A respeito do legado do paisagista Roberto Burle Marx para os espaços públicos da capital pernambucana, a pesquisadora Ana Rita Sá Carneiro escreveu no artigo "A paisagem cultural e os jardins de Burle Marx no Recife", que integra o livro História e Paisagem: Ensaios urbanísticos do Recife e de São Luís, que ele "instalou uma nova postura de projeto paisagístico e função urbana do jardim, além de vivência do espaço público em que se entrelaçam a vegetação, o casario, a dinâmica social e a história procurando firmar as raízes brasileiras". Dito isso, é perfeitamente louvável o intento da Fundarpe de querer tombar essas praças. Mas é justo que as outras se mantenham entregues ao abandono? A memória de uma cidade não está apenas em suas grandes representações; mas também em seus espaços mínimos, porque, também eles, agregam significados e valores que contribuíram para o entrelaçamento da trama que constituiu o tecido de sua história.

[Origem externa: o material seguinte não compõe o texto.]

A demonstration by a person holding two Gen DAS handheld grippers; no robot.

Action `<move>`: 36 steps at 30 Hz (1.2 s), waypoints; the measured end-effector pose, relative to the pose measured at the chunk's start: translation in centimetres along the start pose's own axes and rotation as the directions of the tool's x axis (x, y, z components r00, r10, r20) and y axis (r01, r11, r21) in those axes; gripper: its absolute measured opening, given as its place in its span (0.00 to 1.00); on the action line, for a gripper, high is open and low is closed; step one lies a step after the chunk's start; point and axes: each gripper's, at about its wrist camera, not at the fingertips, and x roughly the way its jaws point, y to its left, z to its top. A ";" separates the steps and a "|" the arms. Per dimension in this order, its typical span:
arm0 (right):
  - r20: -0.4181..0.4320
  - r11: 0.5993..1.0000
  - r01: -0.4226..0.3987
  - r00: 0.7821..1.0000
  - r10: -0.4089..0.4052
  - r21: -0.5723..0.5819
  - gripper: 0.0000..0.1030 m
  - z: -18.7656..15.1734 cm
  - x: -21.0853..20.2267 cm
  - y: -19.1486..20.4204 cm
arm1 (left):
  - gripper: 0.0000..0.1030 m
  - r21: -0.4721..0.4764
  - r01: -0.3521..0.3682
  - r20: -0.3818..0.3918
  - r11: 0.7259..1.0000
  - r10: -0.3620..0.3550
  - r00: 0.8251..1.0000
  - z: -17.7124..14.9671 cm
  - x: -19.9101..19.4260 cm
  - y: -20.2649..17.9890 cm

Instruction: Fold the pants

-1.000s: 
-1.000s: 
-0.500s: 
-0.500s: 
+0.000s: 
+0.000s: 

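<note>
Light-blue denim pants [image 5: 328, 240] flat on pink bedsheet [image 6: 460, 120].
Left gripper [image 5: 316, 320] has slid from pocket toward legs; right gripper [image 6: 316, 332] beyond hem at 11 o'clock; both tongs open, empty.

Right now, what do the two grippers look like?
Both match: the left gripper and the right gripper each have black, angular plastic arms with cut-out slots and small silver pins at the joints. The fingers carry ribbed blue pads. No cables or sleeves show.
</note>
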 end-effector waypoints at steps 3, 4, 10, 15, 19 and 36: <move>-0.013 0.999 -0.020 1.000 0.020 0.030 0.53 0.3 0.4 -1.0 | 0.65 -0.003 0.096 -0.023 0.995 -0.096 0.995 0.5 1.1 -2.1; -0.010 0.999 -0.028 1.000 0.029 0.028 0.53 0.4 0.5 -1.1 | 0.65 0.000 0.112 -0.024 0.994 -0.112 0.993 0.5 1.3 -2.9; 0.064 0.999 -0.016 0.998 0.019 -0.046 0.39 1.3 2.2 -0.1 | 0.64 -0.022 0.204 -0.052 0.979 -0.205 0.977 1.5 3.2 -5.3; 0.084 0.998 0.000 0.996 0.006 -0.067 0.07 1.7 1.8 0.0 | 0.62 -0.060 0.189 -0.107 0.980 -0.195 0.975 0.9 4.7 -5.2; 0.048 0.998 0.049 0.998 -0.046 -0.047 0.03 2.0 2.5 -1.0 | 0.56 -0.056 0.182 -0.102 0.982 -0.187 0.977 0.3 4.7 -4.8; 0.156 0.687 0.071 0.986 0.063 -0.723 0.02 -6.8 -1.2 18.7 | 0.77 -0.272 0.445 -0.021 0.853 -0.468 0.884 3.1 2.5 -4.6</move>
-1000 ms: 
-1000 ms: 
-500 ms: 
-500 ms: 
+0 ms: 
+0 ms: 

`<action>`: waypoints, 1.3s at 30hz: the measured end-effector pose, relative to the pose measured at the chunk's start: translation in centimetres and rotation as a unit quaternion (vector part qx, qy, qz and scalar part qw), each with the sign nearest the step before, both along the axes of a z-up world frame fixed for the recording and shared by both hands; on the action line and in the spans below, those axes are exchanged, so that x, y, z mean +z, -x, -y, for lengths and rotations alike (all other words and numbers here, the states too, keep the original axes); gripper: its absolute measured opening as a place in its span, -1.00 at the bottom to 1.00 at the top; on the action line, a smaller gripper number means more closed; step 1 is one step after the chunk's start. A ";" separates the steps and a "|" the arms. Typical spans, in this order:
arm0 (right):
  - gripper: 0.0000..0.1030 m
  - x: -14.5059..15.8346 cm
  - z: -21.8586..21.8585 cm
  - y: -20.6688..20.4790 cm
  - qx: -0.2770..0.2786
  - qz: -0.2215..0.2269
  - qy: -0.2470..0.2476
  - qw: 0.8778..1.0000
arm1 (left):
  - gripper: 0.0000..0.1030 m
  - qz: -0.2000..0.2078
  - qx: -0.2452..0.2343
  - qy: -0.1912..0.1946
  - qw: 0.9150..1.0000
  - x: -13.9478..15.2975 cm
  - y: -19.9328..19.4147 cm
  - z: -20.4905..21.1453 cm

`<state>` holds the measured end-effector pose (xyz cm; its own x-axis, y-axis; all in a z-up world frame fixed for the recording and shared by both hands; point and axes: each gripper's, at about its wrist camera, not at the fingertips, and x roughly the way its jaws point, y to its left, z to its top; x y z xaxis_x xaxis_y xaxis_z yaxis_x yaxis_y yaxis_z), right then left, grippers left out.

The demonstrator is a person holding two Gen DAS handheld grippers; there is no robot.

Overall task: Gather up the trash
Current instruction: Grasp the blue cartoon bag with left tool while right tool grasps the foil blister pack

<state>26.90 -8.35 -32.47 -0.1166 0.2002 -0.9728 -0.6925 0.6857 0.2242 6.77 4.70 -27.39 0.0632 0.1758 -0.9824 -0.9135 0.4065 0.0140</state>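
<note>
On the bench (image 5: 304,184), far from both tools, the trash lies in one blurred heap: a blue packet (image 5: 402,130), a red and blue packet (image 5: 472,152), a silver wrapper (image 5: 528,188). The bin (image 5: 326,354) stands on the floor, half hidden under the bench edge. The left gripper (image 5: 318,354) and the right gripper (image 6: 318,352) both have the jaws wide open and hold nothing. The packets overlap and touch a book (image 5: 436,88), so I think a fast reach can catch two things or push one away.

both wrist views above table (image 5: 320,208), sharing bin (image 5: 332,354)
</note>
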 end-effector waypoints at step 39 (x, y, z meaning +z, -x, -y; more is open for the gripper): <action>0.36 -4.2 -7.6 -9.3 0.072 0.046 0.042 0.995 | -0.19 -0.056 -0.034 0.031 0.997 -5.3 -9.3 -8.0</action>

A política de proteção ao patrimônio histórico no Brasil não é efetiva no sentido de que ela não protege de fato, ela não ampara, ela não garante ao monumento, ao objeto, à manifestação cultural recursos que viabilizem sua existência, sua permanência enquanto signo representativo do patrimônio cultural material e imaterial do país. Quem visita centros históricos e é um observador atento, verifica que há sempre algo ameaçando ruir, ser restaurado ou que está praticamente perdido. Quem acessa o site do Instituto do Patrimônio Histórico e Artístico Nacional (Iphan) fica espantado ao ver como é enorme a lista dos bens culturais roubados por este país afora. O roubo do quadro O enterro, de Cândido Portinari, ocorrido recentemente, no Museu de Arte Contemporânea de Olinda, não me surpreendeu nem um pouco, porque, certa feita, quando estive naquele lugar, fiquei tomado de assombro ao ver como o ambiente era desprovido de vigilância; parecia até que as obras ali expostas não tinham o valor que têm; guardadas as devidas proporções, me pareceu, o ambiente, com a sala de uma casa em cujas paredes repousam algumas dessas reproduções de quadros famosos que são vendidas em lojas de artigos de decoração. E o que dizer então dos grandes sobrados do centro histórico de Salvador - enfatize-se que eles eram tombados pelo Iphan - que desabaram nos últimos dias? Segundo os dados divulgados pela Defesa Civil soteropolitana, mais de cem prédios correm o risco de ter o mesmo destino.






Para uma cidade como o Recife, que tem um histórico de destruição do seu patrimônio que é estupidamente vergonhoso, para dizer o mínimo, políticas que promovam a preservação de sua memória serão sempre bem-vindas. O que quero salientar neste artigo é que patrimônio histórico não é grife; e que as iniciativas de preservação deste país não devem contemplar tão-somente os "grandes nomes" que estão por trás do que se  busca preservar, porque o patrimônio histórico só é, de fato, representativo quando não lhe falta, em seu conjunto, nenhuma peça: nem a grande nem a pequena.